● Requirement: Please give the whole listing again word for word, and drop any pictures it holds.
Segment Open
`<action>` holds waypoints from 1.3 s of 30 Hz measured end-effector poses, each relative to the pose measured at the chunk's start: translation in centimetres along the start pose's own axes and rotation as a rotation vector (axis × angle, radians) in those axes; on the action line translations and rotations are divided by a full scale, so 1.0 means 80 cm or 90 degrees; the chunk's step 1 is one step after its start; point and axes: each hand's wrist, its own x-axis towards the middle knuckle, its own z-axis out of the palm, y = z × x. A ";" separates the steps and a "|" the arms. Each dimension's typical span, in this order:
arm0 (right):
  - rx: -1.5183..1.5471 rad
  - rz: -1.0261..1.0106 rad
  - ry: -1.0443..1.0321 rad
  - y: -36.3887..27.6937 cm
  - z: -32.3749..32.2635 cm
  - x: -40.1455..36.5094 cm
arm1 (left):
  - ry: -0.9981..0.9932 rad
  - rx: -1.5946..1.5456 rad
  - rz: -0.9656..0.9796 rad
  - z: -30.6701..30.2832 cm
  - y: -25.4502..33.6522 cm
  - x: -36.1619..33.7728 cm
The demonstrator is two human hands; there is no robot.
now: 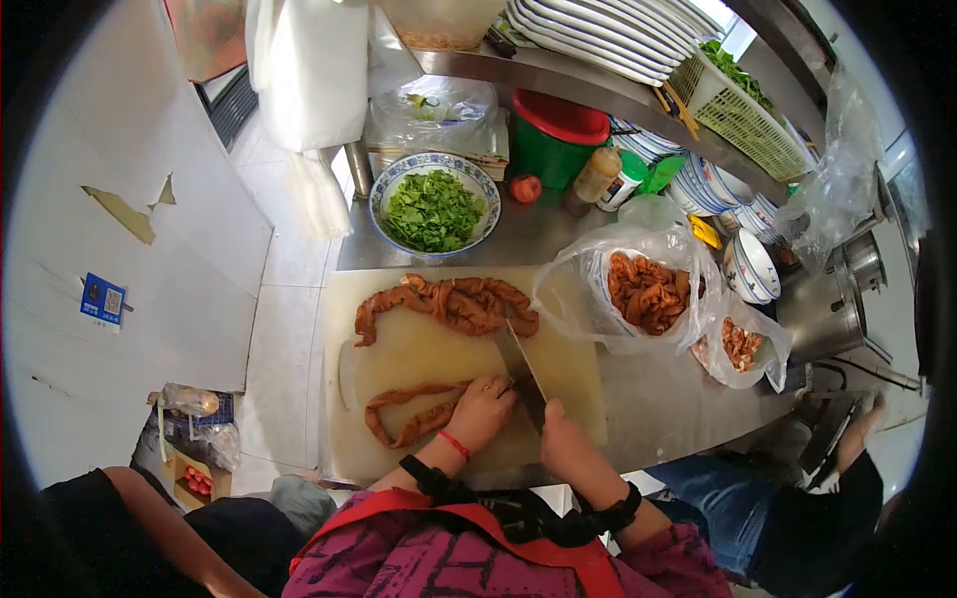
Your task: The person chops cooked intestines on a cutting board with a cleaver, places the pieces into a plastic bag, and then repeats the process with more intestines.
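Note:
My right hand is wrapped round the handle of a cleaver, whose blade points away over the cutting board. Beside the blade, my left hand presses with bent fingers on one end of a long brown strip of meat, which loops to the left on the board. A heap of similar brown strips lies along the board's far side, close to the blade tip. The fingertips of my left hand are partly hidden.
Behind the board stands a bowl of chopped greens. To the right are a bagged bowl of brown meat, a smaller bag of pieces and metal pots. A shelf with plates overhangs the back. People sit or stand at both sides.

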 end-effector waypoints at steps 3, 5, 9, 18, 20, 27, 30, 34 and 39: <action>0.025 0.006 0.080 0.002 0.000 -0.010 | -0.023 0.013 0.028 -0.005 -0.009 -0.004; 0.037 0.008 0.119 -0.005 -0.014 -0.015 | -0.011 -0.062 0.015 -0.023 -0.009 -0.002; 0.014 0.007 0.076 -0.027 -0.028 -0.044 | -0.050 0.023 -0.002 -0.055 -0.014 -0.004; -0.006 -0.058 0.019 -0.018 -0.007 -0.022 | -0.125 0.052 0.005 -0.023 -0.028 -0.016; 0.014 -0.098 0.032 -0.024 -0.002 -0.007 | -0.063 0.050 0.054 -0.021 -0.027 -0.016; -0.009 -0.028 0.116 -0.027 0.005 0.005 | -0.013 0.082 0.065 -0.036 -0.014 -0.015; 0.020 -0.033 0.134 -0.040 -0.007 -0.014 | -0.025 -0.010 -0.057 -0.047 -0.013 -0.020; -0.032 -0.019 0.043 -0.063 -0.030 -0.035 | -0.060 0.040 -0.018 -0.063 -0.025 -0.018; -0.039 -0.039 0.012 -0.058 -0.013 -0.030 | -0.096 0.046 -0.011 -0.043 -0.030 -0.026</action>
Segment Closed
● Task answer:
`<action>` holds waypoints from 1.3 s of 30 Hz measured end-effector poses, each relative to the pose measured at the chunk's start: translation in centimetres along the start pose's own axes and rotation as a rotation vector (axis × angle, radians) in those axes; on the action line translations and rotations are divided by a full scale, so 1.0 means 80 cm or 90 degrees; the chunk's step 1 is one step after its start; point and axes: each hand's wrist, its own x-axis towards the middle knuckle, its own z-axis out of the palm, y = z × x. A ";" separates the steps and a "|" the arms. Each dimension's typical span, in this order:
arm0 (right):
  - rx: -1.5183..1.5471 rad
  - rz: -1.0261..1.0106 rad
  - ry: -1.0443..1.0321 rad
  - y: -36.3887..27.6937 cm
  - z: -32.3749..32.2635 cm
  - x: -40.1455..36.5094 cm
arm1 (left):
  - ry: -0.9981..0.9932 rad
  - rx: -1.5946..1.5456 rad
  - rz: -0.9656..0.9796 rad
  - z: -30.6701..30.2832 cm
  - y: -25.4502..33.6522 cm
  - x: -36.1619..33.7728 cm
The demonstrator is two human hands; there is no robot.
now: 
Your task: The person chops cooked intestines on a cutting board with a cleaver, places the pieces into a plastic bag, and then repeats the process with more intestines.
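Note:
My right hand is wrapped round the handle of a cleaver, whose blade points away over the cutting board. Beside the blade, my left hand presses with bent fingers on one end of a long brown strip of meat, which loops to the left on the board. A heap of similar brown strips lies along the board's far side, close to the blade tip. The fingertips of my left hand are partly hidden.
Behind the board stands a bowl of chopped greens. To the right are a bagged bowl of brown meat, a smaller bag of pieces and metal pots. A shelf with plates overhangs the back. People sit or stand at both sides.
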
 end-effector waypoints at steps 3, 5, 9, 18, 20, 27, 30, 34 and 39: <action>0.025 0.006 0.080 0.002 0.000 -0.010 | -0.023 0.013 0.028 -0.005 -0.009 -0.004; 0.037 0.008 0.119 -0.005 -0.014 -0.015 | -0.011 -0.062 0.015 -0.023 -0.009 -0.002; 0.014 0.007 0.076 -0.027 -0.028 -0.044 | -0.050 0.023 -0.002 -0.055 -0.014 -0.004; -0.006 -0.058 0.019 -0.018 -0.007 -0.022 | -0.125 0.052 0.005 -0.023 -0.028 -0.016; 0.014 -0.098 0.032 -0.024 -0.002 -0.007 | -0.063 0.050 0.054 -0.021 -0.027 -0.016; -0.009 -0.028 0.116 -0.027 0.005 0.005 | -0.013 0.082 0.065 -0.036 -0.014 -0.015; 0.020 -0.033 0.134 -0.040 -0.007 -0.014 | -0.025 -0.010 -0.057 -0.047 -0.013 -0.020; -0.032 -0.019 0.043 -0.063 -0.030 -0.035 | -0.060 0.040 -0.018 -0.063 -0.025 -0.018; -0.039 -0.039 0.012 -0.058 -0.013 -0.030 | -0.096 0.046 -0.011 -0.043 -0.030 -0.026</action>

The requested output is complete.